Дикая история дикого барина (сборник) (Шемякин) - страница 98

Просто в любой трагедии убитого на дуэли поэта обязательно должен присутствовать и уцелеть какой-нибудь Бенкендорф.

Круглоглазый

Странным образом, только сейчас, заметил у Оберхубера и Нокса в «Poliphemos and his Near-Eastern Relations» перевод начала песни о Гильгамеше в эллинизированной форме. То есть «sa nagba imuru» предлагается впервые переводить в греческом варианте как «Polyphemos Kyklops» – «многоречивый круглоглазый».

Интересная получается тогда биография у гомеровского циклопа Полифема (погремуха Болтун)!

Не менее интересно, значит, сложилась жизнь и у Гильгамеша.

Отдай нам Варавву

По-английски имя Варавва звучит как Барабас. А я оказался к этому откровению совершенно не готов.

Выходит, что директор известного кукольного театра – еврей. Вот оно что! Многое становится на места… Книга А. Толстого, и без того будоражащая моё сознание последние девяносто три года, ещё более непроста, ещё более богата подтекстами!

Начал изыскания в этом направлении. Прочитал, например, трагедию Кристофера Марло «Мальтийский еврей». Главный герой трагедии, имя вы его уже знаете – Барабас, – проявляется в этом шедевре XVI века в полном объёме. Травит дочь свою, а чтобы было веселее как-то, динамичнее, травит вместе с ней ещё и целый женский монастырь. По ночам Барабас находит наслаждение в убийствах нищих и больных, ютящихся под городскими стенами.

Ох, недаром Томас Элиот называет Барабаса этого примером «старого английского юмора»!

Я бы, конечно, пошёл чуть дальше Элиота в развитии взгляда на Барабаса как матёрого юмориста, но чего-то опасаюсь.

Шинель

Что-то меня вся эта ситуации подзамутила. Не могу чётко сказать, чем именно, но подзамутила.

Всё в этой истории как-то зыбко, стыдно, туманно (извините) и неправильно.

Как и в самой повести г-на Гоголя. Редко найдётся такое произведение в нашей зализанной классической литературе, которое было бы столь неверно истолковано большинством читателей.

Хотя последнее слово предыдущего предложения – оно, в принципе, мало применимо к нам. Когда мы эту «Шинель» последний раз читали? В каком состоянии находились?
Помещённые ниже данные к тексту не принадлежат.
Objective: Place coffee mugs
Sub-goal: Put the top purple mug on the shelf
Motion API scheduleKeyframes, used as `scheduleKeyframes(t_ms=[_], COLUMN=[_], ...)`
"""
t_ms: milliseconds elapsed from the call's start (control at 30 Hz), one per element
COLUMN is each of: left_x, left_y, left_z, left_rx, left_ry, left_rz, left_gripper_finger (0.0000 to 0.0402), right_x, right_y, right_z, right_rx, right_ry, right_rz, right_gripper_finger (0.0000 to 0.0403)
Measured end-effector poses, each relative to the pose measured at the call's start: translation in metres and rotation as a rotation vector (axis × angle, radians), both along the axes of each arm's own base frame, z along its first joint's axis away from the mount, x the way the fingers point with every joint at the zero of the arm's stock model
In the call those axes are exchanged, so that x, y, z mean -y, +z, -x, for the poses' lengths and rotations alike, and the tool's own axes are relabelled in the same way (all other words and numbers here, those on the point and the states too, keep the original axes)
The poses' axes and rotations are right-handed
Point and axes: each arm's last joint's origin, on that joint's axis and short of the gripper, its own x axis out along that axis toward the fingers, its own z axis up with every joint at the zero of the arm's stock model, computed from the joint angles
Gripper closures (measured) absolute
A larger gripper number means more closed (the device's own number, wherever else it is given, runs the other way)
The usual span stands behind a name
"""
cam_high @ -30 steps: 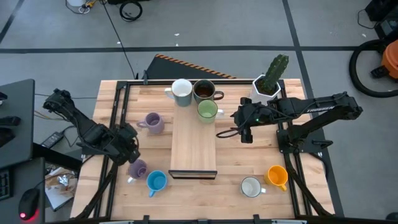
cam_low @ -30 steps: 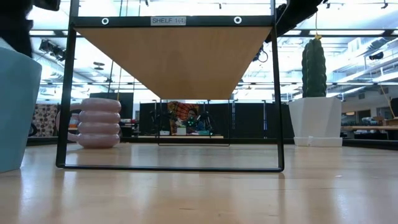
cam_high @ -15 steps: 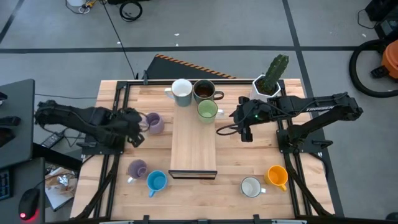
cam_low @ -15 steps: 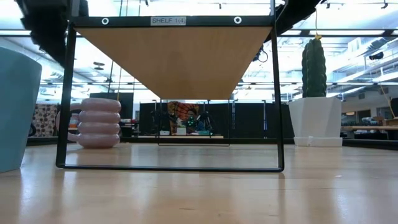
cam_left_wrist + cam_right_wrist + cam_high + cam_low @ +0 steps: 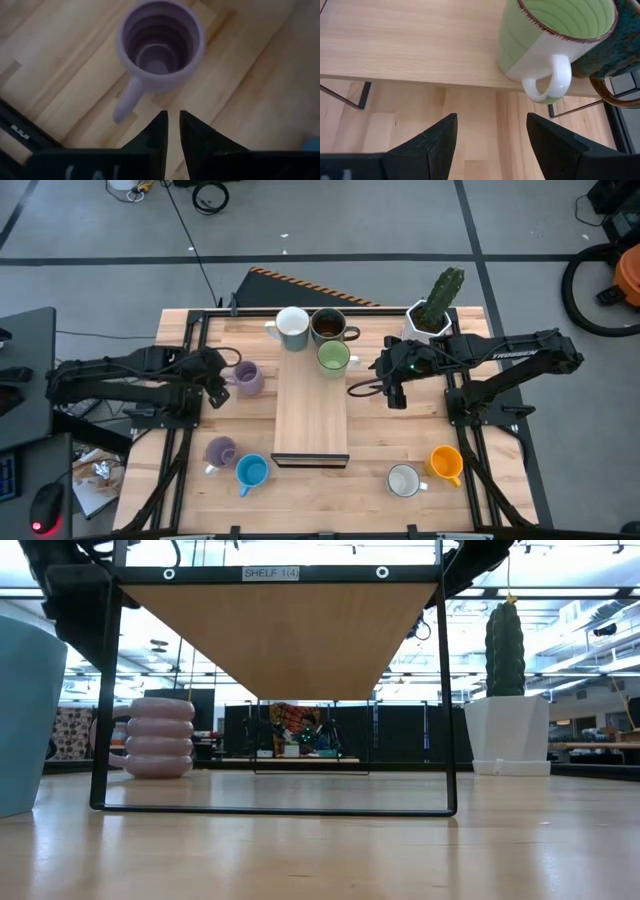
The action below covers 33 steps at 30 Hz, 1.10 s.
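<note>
In the high view a white mug (image 5: 292, 328), a dark brown mug (image 5: 330, 326) and a light green mug (image 5: 333, 358) stand at the far end of the raised wooden shelf (image 5: 312, 420). One lilac mug (image 5: 245, 377) stands on the table left of the shelf. Another lilac mug (image 5: 220, 450), a blue mug (image 5: 252, 471), a second white mug (image 5: 403, 480) and an orange mug (image 5: 447, 464) stand near the table's near edge. My left gripper (image 5: 212, 376) (image 5: 170, 125) is shut, just left of the first lilac mug (image 5: 160, 47), near its handle (image 5: 127, 100). My right gripper (image 5: 392, 380) (image 5: 490, 135) hangs open right of the green mug (image 5: 555, 35).
A white pot with a green cactus (image 5: 432, 305) stands at the far right, behind my right arm. The shelf's black metal frame (image 5: 275, 808) stands on the table. Bare tabletop lies between the shelf and the near right mugs.
My left gripper has swung from beside the lilac mug near the near left corner toward the far edge, and now points right at the lilac mug next to the shelf. No mug has moved.
</note>
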Motion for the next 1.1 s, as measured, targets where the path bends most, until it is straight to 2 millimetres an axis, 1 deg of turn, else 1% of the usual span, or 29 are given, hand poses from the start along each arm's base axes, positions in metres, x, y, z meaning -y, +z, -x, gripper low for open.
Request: scheduleKeyframes(t_ms=[267, 433, 533, 667, 867, 967, 1100], left_x=[-0.026, -0.045, -0.055, -0.058, -0.056, -0.056, -0.054], left_y=[-0.002, -0.009, -0.014, -0.016, -0.014, -0.014, -0.016], left_z=[0.005, 0.004, 0.0, -0.006, -0.003, -0.004, -0.003], left_rx=[-0.017, -0.059, -0.094, -0.081, -0.078, -0.078, -0.104], left_ry=[0.147, 0.209, 0.142, 0.012, -0.021, -0.02, -0.002], left_rz=[0.024, 0.099, 0.113, 0.115, 0.097, 0.101, 0.131], left_gripper_finger=[0.0365, 0.0381, 0.0388, 0.0386, 0.0354, 0.0324, 0.0275], right_x=[0.0, -0.001, -0.001, -0.001, -0.001, -0.001, -0.001], right_y=[0.0, 0.0, 0.0, 0.0, 0.0, 0.0, 0.0], right_z=[0.0, 0.0, 0.0, 0.0, 0.0, -0.001, -0.001], right_rx=[0.004, 0.008, 0.008, 0.008, 0.007, 0.007, 0.008], right_ry=[-0.008, -0.008, -0.002, 0.004, 0.005, 0.005, 0.001], right_rz=[-0.015, -0.02, -0.026, -0.032, -0.033, -0.032, -0.039], right_gripper_finger=[0.0158, 0.0158, 0.0158, 0.0158, 0.0158, 0.0158, 0.0158])
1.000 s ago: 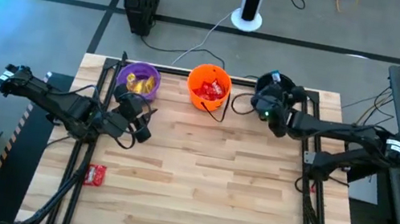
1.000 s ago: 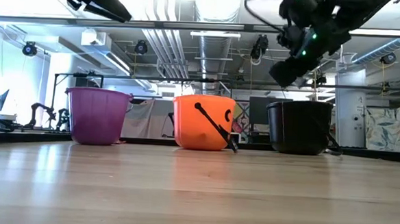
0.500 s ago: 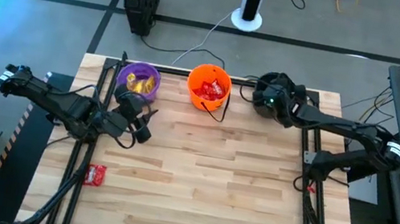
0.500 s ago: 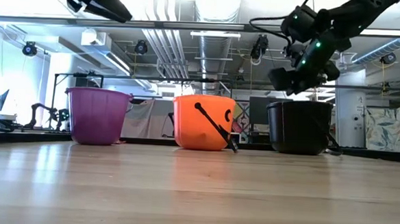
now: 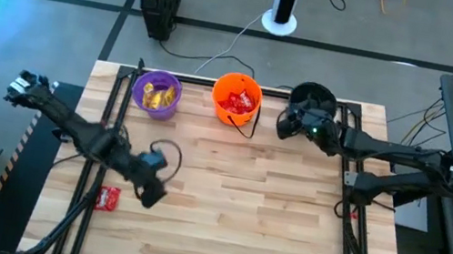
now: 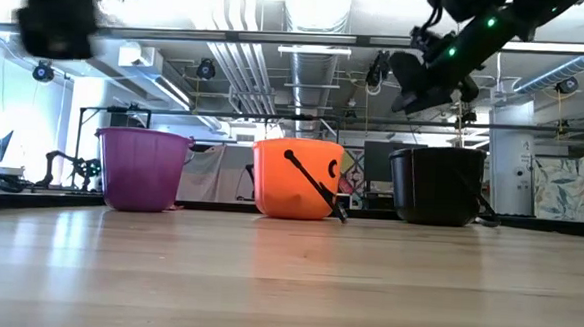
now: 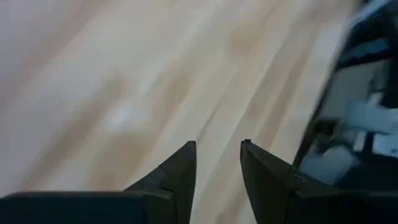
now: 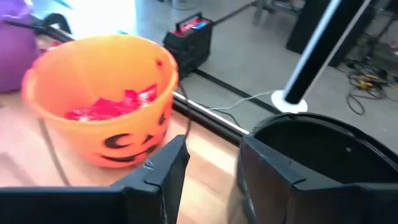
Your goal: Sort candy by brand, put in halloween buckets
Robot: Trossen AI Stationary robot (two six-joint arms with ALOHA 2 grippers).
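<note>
Left hand (image 5: 150,196) open and empty above surface (image 5: 238,221), near red candy (image 5: 108,198). Right hand (image 5: 285,124) open, empty, beside black bucket (image 5: 313,96); orange bucket (image 5: 237,98) and purple bucket (image 5: 156,93) alongside.

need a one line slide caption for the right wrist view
Right gripper, jaws open and empty, beside the orange bucket of red candy and the black bucket.
</note>
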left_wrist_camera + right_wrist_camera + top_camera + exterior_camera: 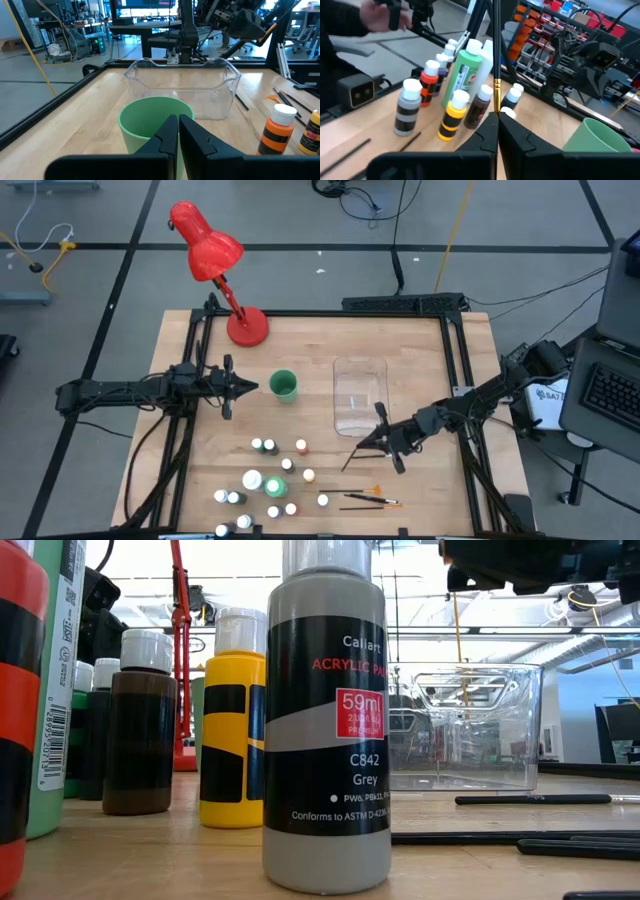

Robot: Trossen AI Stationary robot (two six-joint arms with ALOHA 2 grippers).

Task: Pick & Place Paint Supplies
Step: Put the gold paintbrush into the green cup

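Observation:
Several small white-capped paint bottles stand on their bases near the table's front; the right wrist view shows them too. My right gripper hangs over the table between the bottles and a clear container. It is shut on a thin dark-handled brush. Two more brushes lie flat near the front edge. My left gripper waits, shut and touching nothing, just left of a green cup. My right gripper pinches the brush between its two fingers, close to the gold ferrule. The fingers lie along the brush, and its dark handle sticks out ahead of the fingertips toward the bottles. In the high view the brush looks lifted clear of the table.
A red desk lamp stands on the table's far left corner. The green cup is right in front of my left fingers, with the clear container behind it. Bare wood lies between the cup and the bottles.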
Что осталось в нашем сознании после торопливого школьного перелистывания? Тоска, тоска, тоска и жалость к «маленькому человеку», который что-то там шебуршится в картонной своей коробке, высовывает носик из-под крышки, блестит глазками-бусинками заплаканными. С детства меня призывали обратить своё сердце к подобному созданию, отломить этому человеку-хомячку сырку, гладить его, дуть в ушки и пр., что называется ёмким словом «жалеть».

И я, вообразите, жалел. И все жалели. Зазяб наш воробушек без шинельки. Чижик наш пыжик помре в питерской сыроватой мгле. Жалеть подобного рода убогих у нас демонстративно принято.